**Given information:**
= = = = = = =

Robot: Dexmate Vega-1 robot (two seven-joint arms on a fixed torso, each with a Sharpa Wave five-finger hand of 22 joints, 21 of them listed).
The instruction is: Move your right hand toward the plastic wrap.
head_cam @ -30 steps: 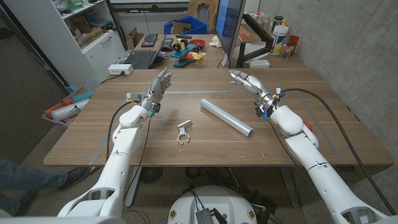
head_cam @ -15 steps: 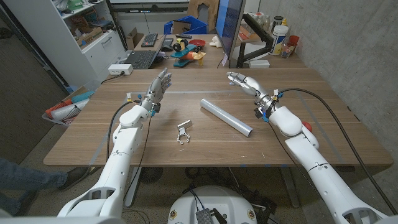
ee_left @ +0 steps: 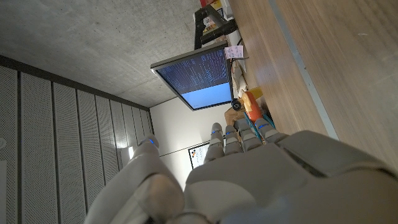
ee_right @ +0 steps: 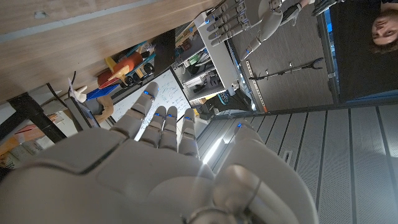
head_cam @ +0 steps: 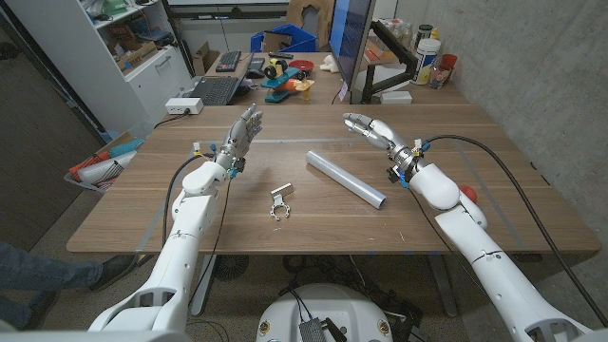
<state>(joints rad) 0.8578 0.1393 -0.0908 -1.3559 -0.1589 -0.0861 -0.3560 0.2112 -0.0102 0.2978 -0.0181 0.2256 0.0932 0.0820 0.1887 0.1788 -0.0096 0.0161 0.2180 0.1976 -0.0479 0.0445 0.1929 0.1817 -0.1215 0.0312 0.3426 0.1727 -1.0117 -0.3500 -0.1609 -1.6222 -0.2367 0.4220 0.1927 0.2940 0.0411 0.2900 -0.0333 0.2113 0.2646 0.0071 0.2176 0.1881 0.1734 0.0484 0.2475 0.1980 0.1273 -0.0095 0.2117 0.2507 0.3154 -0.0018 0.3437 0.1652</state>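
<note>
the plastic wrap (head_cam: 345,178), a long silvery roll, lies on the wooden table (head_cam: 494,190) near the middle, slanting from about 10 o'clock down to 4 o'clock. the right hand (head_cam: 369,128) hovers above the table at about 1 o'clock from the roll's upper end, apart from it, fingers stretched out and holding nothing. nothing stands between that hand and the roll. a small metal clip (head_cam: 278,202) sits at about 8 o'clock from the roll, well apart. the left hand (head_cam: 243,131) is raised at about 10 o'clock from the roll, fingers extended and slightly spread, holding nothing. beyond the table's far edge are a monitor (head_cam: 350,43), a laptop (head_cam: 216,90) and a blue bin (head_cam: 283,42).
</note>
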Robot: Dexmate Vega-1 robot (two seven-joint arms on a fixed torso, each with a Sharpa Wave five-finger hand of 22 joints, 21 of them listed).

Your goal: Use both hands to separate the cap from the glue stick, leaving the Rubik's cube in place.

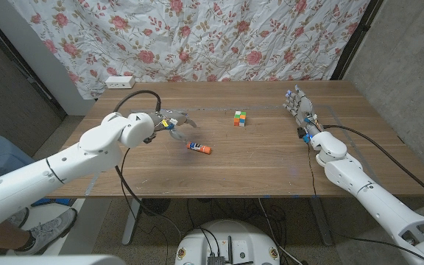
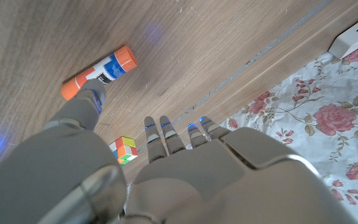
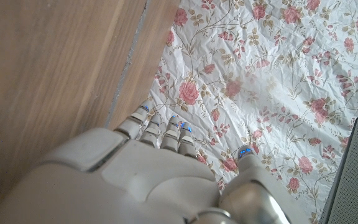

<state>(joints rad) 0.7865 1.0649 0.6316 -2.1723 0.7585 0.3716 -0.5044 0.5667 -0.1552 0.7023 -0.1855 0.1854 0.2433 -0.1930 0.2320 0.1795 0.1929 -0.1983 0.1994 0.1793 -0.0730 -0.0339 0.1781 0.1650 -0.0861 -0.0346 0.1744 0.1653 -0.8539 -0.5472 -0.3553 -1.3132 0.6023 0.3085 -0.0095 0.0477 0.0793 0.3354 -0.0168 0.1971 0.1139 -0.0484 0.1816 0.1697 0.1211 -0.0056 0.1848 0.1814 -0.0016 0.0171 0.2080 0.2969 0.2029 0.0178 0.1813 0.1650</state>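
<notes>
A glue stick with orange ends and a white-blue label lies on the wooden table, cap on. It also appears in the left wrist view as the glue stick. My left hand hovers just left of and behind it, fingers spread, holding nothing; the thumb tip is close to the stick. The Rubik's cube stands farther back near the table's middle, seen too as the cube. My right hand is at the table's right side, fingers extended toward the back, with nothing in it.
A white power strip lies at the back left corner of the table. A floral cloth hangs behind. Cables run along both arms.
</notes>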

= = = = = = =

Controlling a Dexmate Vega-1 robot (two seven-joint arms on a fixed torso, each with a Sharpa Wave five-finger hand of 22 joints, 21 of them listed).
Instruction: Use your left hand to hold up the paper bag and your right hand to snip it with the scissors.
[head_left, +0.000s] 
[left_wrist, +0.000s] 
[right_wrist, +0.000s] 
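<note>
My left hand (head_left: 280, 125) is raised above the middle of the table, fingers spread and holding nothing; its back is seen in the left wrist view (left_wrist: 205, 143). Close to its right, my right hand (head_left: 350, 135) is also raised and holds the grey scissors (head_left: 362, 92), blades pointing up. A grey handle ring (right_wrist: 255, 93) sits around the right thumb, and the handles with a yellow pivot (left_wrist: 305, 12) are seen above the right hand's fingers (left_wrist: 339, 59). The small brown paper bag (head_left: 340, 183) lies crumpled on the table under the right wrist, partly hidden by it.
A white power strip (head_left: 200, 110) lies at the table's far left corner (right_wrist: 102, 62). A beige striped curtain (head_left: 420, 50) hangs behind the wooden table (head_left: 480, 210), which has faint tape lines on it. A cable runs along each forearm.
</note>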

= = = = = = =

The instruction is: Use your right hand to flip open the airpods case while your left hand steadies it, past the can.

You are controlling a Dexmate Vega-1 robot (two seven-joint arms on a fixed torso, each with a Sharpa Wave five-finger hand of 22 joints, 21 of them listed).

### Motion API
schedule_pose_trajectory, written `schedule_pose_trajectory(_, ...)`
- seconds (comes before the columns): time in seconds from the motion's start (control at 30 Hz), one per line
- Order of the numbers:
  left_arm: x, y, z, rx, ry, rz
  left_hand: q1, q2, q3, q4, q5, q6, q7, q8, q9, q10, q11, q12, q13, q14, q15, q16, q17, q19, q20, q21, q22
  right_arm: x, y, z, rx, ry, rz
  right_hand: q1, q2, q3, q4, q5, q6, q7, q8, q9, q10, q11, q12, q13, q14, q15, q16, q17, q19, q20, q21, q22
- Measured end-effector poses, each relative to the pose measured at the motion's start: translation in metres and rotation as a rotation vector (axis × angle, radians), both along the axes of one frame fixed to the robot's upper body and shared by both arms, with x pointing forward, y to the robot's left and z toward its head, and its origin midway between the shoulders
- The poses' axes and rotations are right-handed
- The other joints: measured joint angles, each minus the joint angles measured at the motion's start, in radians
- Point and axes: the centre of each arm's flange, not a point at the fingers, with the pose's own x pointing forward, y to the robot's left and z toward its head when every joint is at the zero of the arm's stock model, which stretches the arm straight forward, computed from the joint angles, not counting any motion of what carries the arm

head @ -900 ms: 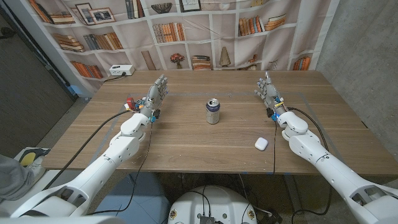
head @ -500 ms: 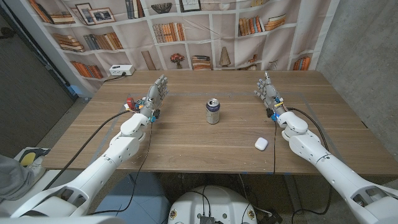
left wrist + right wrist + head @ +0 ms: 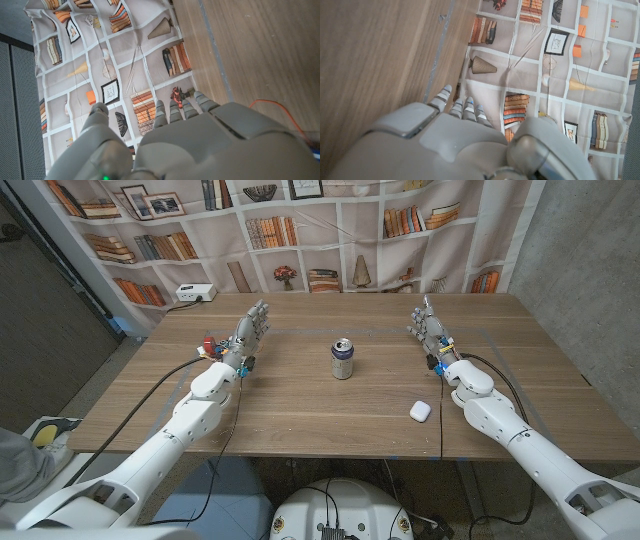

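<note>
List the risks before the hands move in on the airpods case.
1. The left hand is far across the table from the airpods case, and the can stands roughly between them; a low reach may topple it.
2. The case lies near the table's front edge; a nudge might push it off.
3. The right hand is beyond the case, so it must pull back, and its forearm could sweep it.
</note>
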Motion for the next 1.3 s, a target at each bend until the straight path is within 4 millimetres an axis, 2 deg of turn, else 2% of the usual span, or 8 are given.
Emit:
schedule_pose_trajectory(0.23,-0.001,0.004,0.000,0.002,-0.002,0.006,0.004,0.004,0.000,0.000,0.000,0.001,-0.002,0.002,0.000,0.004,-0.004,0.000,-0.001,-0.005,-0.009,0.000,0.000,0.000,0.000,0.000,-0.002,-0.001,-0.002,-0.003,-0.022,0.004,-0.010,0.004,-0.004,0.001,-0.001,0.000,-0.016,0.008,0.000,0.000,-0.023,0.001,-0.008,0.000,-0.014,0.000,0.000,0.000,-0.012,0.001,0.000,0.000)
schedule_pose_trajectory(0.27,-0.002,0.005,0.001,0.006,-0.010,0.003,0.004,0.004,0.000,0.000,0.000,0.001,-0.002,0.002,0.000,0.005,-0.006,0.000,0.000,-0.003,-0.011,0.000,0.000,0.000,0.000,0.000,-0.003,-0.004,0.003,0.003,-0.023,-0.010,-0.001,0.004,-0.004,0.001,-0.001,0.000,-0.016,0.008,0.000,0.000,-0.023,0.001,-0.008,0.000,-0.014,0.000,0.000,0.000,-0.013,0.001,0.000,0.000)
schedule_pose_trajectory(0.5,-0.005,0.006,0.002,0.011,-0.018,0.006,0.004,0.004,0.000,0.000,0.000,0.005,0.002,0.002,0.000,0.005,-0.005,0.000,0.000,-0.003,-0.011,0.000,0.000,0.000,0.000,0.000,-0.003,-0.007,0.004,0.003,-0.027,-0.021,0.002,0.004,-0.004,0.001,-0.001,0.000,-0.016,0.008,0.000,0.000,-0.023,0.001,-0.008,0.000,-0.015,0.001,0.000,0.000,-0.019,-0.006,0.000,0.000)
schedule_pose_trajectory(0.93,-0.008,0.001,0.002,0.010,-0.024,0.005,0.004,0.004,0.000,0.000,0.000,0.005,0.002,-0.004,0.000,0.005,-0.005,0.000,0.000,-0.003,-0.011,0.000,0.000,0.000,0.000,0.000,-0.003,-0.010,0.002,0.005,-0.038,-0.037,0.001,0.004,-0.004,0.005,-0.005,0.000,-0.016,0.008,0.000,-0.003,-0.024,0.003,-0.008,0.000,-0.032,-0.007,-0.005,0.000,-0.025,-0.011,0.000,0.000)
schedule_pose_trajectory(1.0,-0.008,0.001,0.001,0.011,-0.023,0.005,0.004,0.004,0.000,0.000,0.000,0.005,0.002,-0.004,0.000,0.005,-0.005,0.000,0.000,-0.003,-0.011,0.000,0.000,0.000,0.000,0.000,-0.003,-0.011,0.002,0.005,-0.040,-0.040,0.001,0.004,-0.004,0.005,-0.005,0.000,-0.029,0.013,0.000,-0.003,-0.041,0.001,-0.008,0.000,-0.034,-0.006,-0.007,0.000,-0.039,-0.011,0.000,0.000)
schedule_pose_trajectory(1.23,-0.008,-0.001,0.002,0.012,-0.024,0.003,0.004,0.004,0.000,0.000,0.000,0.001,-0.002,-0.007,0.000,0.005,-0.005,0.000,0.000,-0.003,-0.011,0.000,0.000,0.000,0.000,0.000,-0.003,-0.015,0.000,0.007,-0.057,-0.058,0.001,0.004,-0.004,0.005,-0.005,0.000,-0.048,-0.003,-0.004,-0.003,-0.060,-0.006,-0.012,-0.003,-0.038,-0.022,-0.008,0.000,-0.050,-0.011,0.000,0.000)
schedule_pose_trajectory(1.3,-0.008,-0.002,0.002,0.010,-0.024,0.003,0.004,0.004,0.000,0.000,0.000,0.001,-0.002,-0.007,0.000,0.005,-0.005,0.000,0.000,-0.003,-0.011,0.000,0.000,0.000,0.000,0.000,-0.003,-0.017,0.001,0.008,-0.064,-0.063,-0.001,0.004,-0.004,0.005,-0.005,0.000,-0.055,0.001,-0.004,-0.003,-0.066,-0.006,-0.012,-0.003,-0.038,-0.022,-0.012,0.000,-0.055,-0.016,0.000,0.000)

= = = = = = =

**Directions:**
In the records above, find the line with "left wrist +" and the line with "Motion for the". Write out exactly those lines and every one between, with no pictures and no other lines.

**Result for this task:**
left wrist + right wrist + head @ +0 ms: 

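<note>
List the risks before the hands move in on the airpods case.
1. The left hand is far across the table from the airpods case, and the can stands roughly between them; a low reach may topple it.
2. The case lies near the table's front edge; a nudge might push it off.
3. The right hand is beyond the case, so it must pull back, and its forearm could sweep it.
</note>
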Motion for the next 1.3 s, a target at each bend until the straight path is within 4 millimetres an axis, 2 deg of turn, else 2% of the usual span, or 8 are given.

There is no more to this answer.